◆ What is needed ◆
Repeat exactly the lines from the first line of the records through the line containing "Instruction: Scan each", and nothing more.

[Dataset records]

Content starts

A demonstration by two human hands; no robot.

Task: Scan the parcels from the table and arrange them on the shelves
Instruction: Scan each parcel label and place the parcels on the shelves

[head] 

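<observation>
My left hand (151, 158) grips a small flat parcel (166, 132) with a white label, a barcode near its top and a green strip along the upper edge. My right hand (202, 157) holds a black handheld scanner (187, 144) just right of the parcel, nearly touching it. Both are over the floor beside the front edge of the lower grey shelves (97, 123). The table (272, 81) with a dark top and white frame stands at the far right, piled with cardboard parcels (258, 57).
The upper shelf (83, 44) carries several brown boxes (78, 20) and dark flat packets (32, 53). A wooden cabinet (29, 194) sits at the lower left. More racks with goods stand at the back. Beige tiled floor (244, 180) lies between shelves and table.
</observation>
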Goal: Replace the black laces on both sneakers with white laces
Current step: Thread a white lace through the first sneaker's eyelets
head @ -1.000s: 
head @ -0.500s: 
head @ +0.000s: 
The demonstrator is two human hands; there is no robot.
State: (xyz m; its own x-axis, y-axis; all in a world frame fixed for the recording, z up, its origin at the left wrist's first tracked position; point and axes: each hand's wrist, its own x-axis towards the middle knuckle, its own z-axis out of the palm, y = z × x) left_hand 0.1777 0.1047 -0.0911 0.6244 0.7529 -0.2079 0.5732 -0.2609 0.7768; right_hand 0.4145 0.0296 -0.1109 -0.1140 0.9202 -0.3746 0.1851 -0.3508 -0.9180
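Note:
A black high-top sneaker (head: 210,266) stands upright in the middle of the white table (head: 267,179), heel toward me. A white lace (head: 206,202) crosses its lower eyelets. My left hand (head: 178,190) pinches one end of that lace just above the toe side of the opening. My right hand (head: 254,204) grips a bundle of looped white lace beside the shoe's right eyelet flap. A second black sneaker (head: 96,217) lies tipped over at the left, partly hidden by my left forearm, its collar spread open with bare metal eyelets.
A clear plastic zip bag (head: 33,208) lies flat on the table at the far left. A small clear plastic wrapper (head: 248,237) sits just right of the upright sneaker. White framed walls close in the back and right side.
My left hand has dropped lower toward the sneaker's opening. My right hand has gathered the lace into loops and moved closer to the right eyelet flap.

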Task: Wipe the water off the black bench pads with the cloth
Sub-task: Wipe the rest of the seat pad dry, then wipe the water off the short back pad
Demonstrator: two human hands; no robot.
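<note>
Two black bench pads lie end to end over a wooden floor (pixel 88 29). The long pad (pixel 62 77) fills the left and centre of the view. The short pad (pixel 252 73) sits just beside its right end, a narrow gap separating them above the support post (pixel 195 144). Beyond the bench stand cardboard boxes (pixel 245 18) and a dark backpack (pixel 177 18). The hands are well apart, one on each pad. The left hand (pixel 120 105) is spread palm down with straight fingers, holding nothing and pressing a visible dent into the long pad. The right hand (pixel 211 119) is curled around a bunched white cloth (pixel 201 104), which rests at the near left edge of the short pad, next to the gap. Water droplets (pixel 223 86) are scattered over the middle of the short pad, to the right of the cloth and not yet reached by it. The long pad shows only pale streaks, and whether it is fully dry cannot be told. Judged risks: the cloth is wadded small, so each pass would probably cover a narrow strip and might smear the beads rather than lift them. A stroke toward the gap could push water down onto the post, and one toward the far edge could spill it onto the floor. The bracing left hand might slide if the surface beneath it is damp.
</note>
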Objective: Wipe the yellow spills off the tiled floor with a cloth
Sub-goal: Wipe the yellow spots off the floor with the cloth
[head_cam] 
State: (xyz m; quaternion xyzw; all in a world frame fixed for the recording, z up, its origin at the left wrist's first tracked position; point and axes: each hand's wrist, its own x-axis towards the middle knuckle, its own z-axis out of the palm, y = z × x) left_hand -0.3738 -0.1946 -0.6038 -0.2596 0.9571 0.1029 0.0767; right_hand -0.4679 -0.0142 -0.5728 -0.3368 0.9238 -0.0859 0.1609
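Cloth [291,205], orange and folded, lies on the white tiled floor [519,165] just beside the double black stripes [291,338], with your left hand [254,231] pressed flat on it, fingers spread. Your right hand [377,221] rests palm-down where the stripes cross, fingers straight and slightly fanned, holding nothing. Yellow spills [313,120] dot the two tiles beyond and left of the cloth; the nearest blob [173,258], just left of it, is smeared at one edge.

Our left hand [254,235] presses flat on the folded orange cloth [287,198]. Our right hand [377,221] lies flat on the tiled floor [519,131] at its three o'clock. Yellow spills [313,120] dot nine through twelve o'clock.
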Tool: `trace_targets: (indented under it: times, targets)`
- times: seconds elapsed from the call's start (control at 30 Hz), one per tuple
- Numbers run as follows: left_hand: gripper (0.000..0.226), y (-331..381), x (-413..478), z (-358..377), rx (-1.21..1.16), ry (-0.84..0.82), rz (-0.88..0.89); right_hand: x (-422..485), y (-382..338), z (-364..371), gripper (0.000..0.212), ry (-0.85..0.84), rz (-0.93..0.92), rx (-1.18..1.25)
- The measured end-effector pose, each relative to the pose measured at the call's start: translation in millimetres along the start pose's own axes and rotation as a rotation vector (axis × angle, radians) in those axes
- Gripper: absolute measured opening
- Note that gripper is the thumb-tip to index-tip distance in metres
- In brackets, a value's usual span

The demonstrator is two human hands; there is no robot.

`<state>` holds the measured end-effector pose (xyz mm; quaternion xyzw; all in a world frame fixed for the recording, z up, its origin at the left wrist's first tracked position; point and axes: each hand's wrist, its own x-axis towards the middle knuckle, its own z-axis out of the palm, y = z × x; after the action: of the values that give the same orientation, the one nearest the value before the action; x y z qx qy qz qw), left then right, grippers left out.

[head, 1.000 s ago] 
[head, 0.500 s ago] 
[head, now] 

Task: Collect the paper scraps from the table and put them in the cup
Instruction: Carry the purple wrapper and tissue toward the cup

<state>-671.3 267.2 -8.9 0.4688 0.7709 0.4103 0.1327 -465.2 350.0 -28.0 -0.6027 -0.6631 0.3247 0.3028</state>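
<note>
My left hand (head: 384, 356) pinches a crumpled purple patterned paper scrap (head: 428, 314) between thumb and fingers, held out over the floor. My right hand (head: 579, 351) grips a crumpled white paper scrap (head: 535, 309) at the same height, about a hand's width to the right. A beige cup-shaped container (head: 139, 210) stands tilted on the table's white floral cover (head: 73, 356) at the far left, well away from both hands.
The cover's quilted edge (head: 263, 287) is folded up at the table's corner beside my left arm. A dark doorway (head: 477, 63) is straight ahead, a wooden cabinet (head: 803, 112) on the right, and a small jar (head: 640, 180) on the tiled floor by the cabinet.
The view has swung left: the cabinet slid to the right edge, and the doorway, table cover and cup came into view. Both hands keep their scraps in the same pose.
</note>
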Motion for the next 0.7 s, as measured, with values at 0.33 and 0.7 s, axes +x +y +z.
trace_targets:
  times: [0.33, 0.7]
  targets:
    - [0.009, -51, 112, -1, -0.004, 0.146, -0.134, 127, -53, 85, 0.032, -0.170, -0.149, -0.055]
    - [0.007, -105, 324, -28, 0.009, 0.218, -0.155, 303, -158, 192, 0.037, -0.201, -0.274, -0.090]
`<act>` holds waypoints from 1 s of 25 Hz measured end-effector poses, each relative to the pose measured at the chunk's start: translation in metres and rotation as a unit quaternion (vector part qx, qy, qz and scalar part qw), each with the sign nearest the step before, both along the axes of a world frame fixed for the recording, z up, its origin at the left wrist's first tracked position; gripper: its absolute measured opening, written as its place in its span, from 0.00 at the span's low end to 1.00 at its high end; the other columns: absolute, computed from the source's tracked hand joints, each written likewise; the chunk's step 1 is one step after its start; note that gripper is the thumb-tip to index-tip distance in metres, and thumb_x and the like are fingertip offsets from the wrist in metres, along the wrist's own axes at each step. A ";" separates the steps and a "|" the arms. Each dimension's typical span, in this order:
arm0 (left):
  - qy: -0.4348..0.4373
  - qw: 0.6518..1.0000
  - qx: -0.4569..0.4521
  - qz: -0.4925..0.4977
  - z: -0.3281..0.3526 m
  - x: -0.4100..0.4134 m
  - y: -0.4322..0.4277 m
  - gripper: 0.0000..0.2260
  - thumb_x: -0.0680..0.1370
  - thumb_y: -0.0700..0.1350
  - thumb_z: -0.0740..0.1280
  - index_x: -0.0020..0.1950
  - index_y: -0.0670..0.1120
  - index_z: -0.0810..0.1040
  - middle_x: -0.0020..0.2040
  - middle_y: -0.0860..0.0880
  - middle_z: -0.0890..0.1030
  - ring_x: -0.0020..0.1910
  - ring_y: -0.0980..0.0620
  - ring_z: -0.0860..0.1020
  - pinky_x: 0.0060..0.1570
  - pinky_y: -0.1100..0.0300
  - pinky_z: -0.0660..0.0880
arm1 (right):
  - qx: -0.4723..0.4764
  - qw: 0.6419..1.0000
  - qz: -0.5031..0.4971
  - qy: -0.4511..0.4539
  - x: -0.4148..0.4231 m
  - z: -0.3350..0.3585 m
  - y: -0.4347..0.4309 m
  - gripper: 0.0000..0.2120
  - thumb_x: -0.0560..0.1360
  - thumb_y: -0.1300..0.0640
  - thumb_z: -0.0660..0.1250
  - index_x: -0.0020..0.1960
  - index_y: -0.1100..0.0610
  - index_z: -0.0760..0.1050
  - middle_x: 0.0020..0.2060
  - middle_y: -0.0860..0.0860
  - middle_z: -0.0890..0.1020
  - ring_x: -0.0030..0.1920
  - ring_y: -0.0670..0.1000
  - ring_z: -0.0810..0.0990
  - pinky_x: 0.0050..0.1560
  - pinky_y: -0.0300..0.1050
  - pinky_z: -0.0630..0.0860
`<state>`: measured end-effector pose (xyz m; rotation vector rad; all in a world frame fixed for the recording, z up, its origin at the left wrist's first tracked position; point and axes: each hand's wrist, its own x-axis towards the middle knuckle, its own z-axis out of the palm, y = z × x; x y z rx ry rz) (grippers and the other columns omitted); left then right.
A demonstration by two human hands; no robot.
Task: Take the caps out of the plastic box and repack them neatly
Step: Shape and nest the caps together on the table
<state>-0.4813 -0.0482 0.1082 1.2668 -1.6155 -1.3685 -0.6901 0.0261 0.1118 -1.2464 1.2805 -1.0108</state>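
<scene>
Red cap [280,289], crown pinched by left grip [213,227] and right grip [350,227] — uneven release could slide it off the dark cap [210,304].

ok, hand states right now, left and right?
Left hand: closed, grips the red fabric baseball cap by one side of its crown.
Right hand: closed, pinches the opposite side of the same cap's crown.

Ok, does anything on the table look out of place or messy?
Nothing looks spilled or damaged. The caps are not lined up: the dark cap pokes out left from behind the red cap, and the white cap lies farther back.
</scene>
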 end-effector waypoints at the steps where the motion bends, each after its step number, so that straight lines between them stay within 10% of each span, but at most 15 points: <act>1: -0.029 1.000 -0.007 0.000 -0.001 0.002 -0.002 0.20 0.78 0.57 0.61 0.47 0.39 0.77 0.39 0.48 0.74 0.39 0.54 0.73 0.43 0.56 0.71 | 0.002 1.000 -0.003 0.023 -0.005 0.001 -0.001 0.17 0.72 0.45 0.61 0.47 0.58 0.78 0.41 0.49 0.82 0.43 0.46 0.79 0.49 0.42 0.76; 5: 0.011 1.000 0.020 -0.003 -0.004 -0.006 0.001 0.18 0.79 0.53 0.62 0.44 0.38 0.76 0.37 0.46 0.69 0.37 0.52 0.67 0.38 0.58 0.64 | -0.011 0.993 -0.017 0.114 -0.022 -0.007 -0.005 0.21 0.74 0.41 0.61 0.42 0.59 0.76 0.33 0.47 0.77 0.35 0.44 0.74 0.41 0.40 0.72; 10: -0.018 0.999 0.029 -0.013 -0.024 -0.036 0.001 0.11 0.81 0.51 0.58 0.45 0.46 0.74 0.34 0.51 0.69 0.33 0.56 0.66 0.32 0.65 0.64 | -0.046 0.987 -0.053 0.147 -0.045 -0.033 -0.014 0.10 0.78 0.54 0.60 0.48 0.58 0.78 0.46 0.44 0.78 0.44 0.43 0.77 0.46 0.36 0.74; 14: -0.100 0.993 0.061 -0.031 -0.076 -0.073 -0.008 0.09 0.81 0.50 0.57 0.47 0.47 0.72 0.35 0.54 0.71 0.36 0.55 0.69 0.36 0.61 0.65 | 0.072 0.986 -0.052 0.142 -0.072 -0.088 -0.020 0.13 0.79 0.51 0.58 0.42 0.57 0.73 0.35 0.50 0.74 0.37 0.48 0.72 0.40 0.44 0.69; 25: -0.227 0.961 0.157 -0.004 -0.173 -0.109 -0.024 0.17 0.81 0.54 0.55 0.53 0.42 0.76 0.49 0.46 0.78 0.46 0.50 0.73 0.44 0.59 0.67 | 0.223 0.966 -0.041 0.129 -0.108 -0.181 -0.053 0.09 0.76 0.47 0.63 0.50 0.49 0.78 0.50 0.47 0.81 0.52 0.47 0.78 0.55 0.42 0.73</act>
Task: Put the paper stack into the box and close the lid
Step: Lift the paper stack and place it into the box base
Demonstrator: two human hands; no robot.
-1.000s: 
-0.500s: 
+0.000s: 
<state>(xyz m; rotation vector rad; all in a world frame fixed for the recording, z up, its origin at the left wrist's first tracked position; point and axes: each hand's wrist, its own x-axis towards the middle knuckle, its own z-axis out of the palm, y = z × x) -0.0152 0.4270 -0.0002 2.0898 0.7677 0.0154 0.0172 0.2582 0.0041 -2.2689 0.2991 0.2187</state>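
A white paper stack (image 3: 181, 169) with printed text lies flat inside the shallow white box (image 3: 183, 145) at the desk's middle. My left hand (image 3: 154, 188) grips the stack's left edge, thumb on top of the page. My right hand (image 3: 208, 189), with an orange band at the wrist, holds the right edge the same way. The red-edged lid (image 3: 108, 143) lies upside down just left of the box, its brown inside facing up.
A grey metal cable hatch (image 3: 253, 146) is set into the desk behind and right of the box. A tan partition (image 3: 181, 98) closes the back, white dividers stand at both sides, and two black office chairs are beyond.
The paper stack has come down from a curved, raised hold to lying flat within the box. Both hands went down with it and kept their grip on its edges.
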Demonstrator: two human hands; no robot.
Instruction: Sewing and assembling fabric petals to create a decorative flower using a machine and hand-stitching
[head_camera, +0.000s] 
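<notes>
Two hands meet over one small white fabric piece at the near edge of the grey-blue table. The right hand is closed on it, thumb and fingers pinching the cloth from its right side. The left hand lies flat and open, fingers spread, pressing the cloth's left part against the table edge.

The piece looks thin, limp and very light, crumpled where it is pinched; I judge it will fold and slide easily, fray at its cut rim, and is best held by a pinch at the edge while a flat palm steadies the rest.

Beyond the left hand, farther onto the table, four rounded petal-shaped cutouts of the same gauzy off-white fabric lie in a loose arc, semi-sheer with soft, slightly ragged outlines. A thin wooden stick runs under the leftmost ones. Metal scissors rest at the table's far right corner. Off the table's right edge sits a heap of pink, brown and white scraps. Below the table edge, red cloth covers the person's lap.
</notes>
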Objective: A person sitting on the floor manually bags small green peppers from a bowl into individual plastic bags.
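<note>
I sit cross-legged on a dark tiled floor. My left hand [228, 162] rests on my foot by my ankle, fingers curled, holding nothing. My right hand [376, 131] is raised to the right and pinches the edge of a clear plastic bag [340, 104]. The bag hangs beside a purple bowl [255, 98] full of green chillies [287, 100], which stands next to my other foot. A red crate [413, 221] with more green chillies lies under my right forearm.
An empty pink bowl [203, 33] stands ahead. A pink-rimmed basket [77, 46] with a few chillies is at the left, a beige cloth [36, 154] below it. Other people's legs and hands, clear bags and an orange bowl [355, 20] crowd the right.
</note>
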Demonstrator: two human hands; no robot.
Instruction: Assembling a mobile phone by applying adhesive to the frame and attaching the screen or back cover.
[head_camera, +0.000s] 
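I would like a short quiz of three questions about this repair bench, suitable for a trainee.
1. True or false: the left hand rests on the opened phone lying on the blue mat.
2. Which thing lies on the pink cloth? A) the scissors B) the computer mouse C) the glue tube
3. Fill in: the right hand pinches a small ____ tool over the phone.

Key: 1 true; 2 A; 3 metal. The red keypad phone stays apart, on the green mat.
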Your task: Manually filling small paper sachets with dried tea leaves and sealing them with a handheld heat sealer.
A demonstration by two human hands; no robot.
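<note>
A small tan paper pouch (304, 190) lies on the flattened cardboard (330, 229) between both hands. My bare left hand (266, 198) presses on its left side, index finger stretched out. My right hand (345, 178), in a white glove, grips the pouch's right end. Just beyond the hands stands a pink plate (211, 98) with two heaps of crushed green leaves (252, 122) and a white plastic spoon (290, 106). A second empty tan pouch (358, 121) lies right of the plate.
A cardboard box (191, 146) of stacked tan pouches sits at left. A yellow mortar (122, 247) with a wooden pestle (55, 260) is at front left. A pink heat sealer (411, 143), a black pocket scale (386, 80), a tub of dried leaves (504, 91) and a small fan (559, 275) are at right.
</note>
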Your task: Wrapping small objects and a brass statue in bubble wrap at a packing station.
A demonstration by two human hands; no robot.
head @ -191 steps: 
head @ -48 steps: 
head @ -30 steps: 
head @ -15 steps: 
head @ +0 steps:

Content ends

◆ Completed task ◆
A demonstration by two human hands; no robot.

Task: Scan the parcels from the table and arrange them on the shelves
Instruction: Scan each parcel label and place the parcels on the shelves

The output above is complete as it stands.